I first ‘met’ the Divine Sarah during the Met’s Belle Epoch exhibition in 1982, even if I didn’t know that the thin woman with the piercing eyes — enveloped in a fur scarf and a skin-tight velour dress, luxuriating on a velvet divan with a submissive but wary panther at her feet — who peered out with a come-hither look from the poster I’d procured was the greatest actress ever. Even if the image subsequently starred on all my walls, it wasn’t until I moved into a third-story walk-up on Eighth Street in Greenwich Village (next to Electric Lady, where Jimi Hendrix had reigned before Carly Simon recorded Anticipation and became my first crush with “You’re so Vain,” and around the corner from where Robert Joffrey bunked up with Gerard Arpino; Joffrey’s portrait was still visible in the window, and Arpino, already relocated with the ballet company to Chicago, had told me he would be “delighted, Darling” to discuss the possibility of my renting the pad) that I discovered the identify of my companion when I saw the same poster — from a painting by Bernhardt’s pal George Clarion — peering out from the cover of a paperback left in the tenants’ communal garbage area: A biography of Sarah Bernhardt by one of her theatrical descendants, the Broadway stalwart Cornelia Otis Skinner. Later I’d score a recording of Sarah from the soundtrack of a WW I propaganda film in which, after allowing, “Forgive them G-d, they know not what they do,” she viciously lashes out at the Germans, and still later happen upon an exhibition devoted to her relics at the Bibliotheque National’s musty quarters on the rue Richelieu, up the street from the Moliere fountain where a lion vainly spouts out undrinkable water. Finally, hurrying up the Boulevards La Chapelle, Rouchechouart, and Clichy towards the Montmartre Cemetery with an urgent need one Saturday morning in 2004, I’d spot a sign for a garage sale where I ultimately scored Bernhardt’s personal mirror, encadred by cherry wood with encrusted abalone shells no doubt fabricated in one of the ateliers along the rue St.-Honoré.

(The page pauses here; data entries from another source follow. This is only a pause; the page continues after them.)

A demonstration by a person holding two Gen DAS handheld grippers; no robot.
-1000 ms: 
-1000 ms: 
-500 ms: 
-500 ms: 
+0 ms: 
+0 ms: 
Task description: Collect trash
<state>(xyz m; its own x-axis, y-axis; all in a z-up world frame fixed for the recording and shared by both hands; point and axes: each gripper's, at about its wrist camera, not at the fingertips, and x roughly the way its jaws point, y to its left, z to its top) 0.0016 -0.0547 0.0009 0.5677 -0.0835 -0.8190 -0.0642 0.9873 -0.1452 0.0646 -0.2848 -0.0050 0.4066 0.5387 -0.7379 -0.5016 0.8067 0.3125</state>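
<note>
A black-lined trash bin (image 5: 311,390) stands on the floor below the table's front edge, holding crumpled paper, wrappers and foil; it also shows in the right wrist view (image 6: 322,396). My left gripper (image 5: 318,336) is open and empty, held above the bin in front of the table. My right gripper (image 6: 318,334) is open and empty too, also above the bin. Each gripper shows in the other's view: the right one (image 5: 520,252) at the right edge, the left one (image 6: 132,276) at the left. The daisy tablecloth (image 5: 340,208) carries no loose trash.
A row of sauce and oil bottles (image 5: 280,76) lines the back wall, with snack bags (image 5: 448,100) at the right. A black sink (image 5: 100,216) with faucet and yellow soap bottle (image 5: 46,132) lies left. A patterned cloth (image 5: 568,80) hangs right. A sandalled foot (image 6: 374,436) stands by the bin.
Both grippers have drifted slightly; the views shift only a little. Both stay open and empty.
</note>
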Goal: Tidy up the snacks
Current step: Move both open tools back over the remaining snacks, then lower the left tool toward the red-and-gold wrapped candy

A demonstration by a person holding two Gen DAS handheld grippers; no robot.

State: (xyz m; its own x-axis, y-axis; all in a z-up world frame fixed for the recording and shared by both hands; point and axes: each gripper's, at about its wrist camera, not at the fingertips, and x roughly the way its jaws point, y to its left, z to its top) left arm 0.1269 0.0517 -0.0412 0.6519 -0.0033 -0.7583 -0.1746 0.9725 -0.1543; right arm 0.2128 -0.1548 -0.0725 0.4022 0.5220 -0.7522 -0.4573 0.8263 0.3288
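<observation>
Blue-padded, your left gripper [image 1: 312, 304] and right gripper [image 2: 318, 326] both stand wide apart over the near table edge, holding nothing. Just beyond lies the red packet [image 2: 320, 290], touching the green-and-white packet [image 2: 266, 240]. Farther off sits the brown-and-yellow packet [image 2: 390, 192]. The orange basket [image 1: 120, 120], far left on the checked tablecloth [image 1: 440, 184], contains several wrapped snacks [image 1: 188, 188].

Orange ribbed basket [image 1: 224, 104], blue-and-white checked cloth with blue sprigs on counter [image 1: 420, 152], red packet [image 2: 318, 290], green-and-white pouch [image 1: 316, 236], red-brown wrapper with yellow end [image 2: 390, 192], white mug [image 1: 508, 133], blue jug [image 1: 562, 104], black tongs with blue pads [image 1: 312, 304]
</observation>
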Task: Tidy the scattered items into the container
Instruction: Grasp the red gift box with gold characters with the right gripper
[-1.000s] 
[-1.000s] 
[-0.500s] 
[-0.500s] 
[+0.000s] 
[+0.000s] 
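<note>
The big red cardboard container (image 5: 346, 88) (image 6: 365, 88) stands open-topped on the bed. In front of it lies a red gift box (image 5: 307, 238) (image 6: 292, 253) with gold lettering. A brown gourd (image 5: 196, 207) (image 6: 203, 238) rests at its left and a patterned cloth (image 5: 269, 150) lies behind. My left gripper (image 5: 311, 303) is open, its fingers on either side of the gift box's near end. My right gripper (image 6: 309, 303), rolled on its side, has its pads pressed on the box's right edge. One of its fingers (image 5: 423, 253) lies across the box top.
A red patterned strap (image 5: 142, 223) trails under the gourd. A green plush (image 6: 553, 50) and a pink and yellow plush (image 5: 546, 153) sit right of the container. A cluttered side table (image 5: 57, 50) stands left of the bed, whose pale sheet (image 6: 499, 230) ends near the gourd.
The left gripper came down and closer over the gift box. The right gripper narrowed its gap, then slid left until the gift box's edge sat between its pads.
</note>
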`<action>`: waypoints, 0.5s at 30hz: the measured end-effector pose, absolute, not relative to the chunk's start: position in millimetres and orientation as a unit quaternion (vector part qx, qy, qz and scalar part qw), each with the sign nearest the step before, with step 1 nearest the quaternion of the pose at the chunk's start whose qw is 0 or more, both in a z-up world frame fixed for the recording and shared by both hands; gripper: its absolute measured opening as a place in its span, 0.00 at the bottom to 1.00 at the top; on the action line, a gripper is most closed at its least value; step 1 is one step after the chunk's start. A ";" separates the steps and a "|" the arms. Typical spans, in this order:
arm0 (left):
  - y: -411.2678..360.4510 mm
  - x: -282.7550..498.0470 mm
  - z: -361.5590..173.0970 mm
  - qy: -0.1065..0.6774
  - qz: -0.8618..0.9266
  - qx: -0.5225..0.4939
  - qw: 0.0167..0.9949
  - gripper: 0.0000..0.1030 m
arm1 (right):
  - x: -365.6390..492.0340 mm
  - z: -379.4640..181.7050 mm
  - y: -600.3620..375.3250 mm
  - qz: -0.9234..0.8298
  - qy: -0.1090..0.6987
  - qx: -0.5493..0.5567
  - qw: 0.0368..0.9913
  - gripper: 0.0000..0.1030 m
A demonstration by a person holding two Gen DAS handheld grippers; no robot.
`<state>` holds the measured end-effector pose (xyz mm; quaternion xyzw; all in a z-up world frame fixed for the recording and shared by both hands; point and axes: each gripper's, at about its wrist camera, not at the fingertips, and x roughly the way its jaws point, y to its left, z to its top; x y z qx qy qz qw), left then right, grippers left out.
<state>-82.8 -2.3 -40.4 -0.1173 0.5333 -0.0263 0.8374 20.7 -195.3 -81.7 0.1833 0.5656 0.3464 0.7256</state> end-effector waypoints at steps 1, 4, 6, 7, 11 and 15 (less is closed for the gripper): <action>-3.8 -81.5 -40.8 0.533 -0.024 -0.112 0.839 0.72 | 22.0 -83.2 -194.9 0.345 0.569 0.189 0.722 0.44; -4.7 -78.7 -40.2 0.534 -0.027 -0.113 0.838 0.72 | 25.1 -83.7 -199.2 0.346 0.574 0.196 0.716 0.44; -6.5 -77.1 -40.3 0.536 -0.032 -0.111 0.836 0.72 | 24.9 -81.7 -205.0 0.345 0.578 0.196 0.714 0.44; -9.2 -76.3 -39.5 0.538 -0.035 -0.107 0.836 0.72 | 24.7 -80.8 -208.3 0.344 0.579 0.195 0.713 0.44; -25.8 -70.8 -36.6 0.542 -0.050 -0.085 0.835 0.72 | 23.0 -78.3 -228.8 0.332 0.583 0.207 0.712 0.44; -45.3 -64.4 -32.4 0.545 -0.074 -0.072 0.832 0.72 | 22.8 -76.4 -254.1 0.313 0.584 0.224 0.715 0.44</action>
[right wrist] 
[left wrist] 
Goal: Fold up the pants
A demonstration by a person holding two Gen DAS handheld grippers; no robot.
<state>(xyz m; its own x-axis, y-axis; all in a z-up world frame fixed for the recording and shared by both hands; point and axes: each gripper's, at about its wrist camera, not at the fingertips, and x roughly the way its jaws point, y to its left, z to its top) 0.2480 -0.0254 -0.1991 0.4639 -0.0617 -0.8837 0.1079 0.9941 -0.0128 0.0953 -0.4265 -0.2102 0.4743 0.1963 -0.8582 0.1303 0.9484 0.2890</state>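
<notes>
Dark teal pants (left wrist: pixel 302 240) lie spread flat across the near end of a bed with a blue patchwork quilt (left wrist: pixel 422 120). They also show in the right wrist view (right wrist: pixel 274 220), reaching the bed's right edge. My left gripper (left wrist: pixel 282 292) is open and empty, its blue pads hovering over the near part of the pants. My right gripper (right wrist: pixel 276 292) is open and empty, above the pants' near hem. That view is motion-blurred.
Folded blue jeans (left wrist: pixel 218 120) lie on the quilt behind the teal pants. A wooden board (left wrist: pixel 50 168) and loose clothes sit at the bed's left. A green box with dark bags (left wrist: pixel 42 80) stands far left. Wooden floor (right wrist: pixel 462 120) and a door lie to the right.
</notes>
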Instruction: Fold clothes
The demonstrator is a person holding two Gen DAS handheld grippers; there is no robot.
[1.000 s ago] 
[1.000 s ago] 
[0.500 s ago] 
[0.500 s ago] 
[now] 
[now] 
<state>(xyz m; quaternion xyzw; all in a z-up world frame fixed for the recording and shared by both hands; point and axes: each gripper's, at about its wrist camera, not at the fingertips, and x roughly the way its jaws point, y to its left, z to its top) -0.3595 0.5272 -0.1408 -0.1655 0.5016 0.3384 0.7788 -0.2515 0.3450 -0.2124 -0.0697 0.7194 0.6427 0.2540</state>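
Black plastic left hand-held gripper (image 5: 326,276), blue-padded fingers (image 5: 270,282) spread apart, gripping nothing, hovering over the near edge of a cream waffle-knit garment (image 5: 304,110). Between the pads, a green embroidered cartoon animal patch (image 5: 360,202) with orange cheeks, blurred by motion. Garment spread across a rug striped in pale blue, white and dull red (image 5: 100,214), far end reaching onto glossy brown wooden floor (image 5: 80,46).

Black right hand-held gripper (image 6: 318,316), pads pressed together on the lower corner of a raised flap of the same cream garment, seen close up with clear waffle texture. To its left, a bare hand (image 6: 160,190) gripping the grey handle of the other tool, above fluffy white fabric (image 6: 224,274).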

And there she was again Sunday night– the same exact image from the Clarion painting whose poster has accompanied me for 37 years (now so torn up I had to leave it at home for this last trip) — on a rotating pillar ad for the Paris Museums at the bottom of the ramp connecting the Austerlitz train station with the Metro. (The original is now at the Musée Petite Palais along the Seine.) As I was expecting a somewhat different reception (“I’m a New Yorker; fear’s my life” — Jonathan Larsen, “RENT”), it was a good omen.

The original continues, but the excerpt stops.